As you know the Mali team of physicians and researchers was a large one. Both papers have fourteen authors, including the two of us, but not including 26 other professionals who supported the program at the three large health facilities that were involved. A large part of the challenge of doing such an ambitious program was coordinating this group of forty people working half way around the world!

We can’t describe the actual results that are reported in the papers until they are actually published—which we expect to be this month or in October but we can say that the results were encouraging enough to warrant further exploration of LDN in the treatment of HIV positive adults. By doing this extended clinical study we also showed that LDN was a safe medication with no observable side effects.

Now that we have successfully completed the program, the team leaders in Mali tell us that local health officials should be open to a proposal to make LDN available in the country. Our strategy will be to take advantage of the world-wide use of LDN in treating autism to familiarize the Mali Health Ministry with its potential in treating that disorder. Autism is not prevalent in Mali (the country is too poor to provide vaccines with mercury based preservatives!) and much less controversial than HIV/AIDS.  Familiarizing the Mali medical community with LDN in the context of autism will also direct attention to the use of LDN (in dermatological form) for use with children and infants—which as you remember was a major part of the original project vision. Once LDN is available in pharmacies for autism, it will be less of a challenge to encourage its use in treating other auto-immune illnesses, including, of course, HIV/AIDS. We’ll have more to say about this phase of the Project in our next post.

We want to take this moment of publication to thank all of our many generous donors, some of whom supported the program since its inception. There were more than a hundred of you who made this project possible. We also want to thank the Mali Team who persevered over a period of almost four years to fulfill the protocol.  Working with the core team became a gratifying experience both professionally and personally.

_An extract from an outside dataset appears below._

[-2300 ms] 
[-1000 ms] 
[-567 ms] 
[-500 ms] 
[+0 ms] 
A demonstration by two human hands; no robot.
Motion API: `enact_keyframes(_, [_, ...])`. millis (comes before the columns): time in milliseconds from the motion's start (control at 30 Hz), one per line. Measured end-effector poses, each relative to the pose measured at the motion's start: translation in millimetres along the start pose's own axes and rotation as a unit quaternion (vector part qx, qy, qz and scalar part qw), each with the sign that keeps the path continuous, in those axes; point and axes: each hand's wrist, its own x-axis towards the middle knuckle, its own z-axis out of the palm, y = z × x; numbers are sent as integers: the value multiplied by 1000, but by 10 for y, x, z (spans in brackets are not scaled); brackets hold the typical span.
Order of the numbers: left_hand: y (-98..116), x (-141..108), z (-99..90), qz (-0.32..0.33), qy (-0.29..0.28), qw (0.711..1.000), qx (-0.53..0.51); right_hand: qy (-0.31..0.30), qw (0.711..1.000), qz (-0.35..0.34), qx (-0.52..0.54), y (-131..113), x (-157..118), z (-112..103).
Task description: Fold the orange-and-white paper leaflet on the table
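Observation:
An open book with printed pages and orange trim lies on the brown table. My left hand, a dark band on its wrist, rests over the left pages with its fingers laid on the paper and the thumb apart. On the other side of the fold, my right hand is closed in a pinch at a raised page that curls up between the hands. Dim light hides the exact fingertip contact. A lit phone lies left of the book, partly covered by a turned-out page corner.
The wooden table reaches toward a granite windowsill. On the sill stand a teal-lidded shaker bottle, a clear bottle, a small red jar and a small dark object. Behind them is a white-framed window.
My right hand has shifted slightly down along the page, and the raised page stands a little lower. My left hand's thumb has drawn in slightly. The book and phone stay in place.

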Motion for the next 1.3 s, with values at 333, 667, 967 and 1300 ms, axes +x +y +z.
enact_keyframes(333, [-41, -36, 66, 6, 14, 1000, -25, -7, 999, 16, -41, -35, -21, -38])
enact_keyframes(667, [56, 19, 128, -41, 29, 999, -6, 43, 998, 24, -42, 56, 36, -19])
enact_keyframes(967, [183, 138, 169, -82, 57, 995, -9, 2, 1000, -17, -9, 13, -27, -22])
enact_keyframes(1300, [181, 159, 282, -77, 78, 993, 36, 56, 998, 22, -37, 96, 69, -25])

The official brief statement of acknowledgment that appears in the two papers reads as follows:

“The authors acknowledge the individual donors who supported the Program through our fiscal sponsor, The Ojai Foundation, in Southern California.   The Malian Principal Investigators, medical team and other staff were supported by the two US authors affiliated with this Foundation, who acted as medical advisor and program coordinator.  We also acknowledge: Hussein Alfa Nafo,  who was instrumental in supporting the clinical program, provided ongoing translation support and acted as the US authors’ primary contact in Mali; David Gluck MD, who provided much needed medical and programmatic advice along the way; and Dr. H.A. (Skip) Lenz, whose pharmacy provided the LDN and placebos at cost.  We are indebted to the Mali Ministry of Health which provided the ART medications at no cost to the Program and the Mali Ethics Committee whose guidance  insured that the program was conducted within the strong health policies of the Mali Government. 

Finally, the authors want to express our deep admiration and gratitude to Dr. Bernard Bihari, whose pioneering work with LDN led to his conceiving of the Mali Program in 2004.”